Сам я с Анатолием Васильевичем не был знаком, но много слышал о нем от своего отца, который работал с ним в конце 40-х гг. в Издательстве иностранной литературы (Иноиздате, как тогда говорили, потом разделившемся на «Мир» и «Прогресс»). На отца он произвел сильное впечатление, и он много позже даже написал о нем рассказ «Полиглот». Единственный сохранившийся его экземпляр я потом нашел среди бумаг отца и подарил Сергею Анатольевичу, тот был ему рад, но после его смерти текст куда-то делся, поэтому кратко пересказываю основное по памяти.
За свою жизнь мой отец не встречал никого, кто был бы так способен к языкам. Как правило, наша интеллигенция тех лет с точки зрения знания языков делилась на две категории: одни их знали с раннего детства (отец с восхищением рассказывал про семьи, где дети должны были один день говорить по-немецки, следующий по-французски, третий по-английски), другие их не знали или, как отец, могли лишь читать. Отец даже говорил, что наши историки по сравнению с дореволюционным временем многое приобрели и в методологии (марксизм!), и в общем кругозоре, но потеряли в знании языков. Однако и среди потомственных интеллигентов редко кто мог выйти за пределы трех основных западных языков, уже знание испанского или польского казалось экзотикой.
В издательстве было немало переводчиков, но остальные специализировались по одному языку, редко по двум. А Старостин, вовсе не потомственный интеллигент, мог свободно говорить и, естественно, читать на более чем десятке языков, включая совсем редкие. И еще одна черта, резко отличавшая его от остальных сотрудников издательства: те давно закончили процесс освоения иностранных языков, кто в детстве, кто в институте, а Старостин все время расширял свой багаж, учил все новые и новые языки.

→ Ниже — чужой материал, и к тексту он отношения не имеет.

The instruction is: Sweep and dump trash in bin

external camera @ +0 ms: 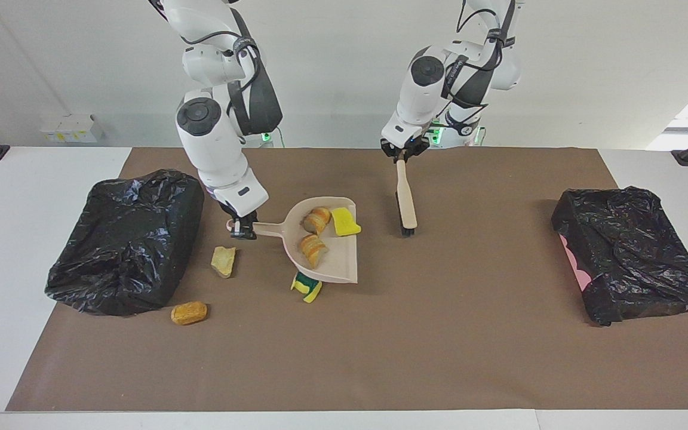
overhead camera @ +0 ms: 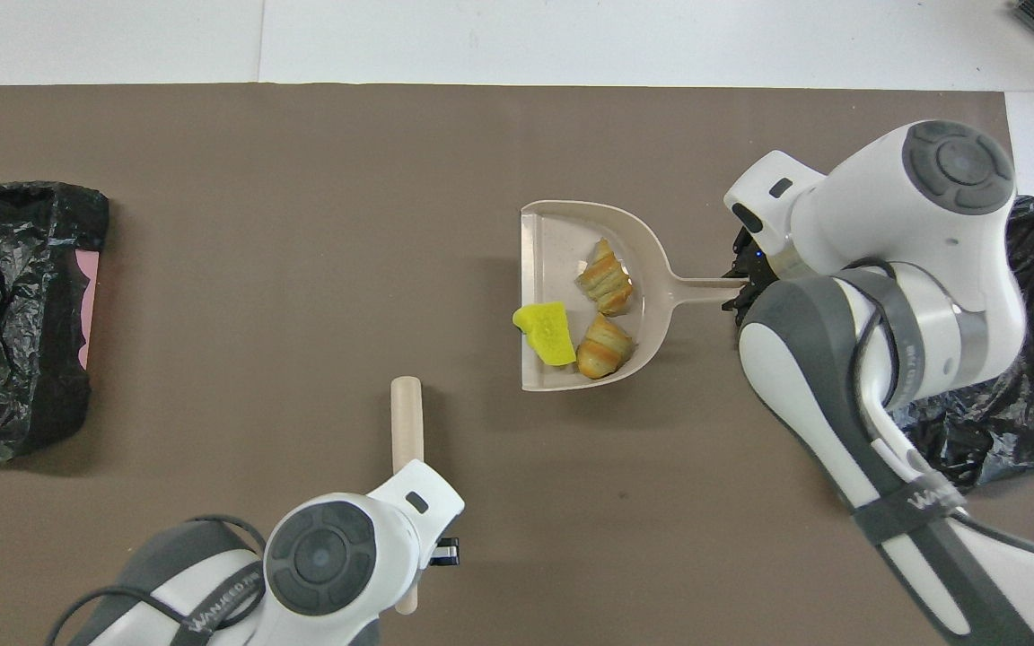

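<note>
Glossy crinkled black plastic bags, a matt brown paper mat, a smooth beige plastic dustpan.

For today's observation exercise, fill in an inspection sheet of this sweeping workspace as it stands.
Surface: brown mat on a white table.
Job's things: dustpan holds three trash pieces; three more show on the mat; two bins lined with black bags.
Clutter: nothing seen.
Grippers: right gripper shut on the dustpan handle; left gripper shut on the brush.
Cables: black cables along both arms.
Surroundings: white wall; small box on a ledge.
</note>
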Controlling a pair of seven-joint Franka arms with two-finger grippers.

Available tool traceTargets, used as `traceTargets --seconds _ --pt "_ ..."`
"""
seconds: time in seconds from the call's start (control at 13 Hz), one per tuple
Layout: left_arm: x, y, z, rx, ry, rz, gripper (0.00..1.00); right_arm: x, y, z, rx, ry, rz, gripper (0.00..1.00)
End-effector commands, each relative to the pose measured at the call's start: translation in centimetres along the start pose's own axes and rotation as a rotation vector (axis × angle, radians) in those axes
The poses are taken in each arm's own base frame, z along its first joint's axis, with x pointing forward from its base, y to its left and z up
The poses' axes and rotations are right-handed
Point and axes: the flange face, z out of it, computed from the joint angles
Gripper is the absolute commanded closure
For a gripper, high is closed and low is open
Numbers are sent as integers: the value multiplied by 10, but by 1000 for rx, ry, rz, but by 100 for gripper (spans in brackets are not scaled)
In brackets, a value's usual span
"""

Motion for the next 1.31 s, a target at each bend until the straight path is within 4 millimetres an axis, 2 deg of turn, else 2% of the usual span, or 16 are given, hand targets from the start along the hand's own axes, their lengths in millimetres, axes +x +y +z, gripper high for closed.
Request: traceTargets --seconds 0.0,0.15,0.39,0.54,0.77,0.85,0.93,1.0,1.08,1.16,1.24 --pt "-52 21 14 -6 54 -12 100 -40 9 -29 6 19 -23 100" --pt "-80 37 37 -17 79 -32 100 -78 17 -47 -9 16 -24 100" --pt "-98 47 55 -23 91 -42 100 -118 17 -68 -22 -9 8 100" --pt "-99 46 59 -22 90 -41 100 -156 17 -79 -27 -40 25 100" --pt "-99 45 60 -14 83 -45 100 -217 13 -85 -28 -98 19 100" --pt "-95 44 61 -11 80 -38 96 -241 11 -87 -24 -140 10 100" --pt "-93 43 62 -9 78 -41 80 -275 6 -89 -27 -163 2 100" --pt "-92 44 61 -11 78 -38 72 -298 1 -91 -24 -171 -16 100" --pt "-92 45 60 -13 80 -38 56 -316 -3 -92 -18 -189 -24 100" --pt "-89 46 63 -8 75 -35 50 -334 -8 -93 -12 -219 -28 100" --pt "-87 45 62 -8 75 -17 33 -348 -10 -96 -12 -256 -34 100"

Как-то отец слышал разговор Анатолия Васильевича по телефону с испанцем, тот повторял лишь одно слово Si ‘Да’. Отец сказал ему после этого: «Ты что, кроме Si, ничего не знаешь?». Старостин очень огорчился и следующим летом специально поехал вожатым в пионерлагерь к испанским детям, потом он уже говорил на этом языке свободно. В эти же годы он осваивал и языки Прибалтики, отец от него узнал, что два языка из трех (литовский и латышский) очень похожи друг на друга, поэтому их можно учить одновременно, а третий язык (эстонский) совсем на них не похож, и он изучается отдельно.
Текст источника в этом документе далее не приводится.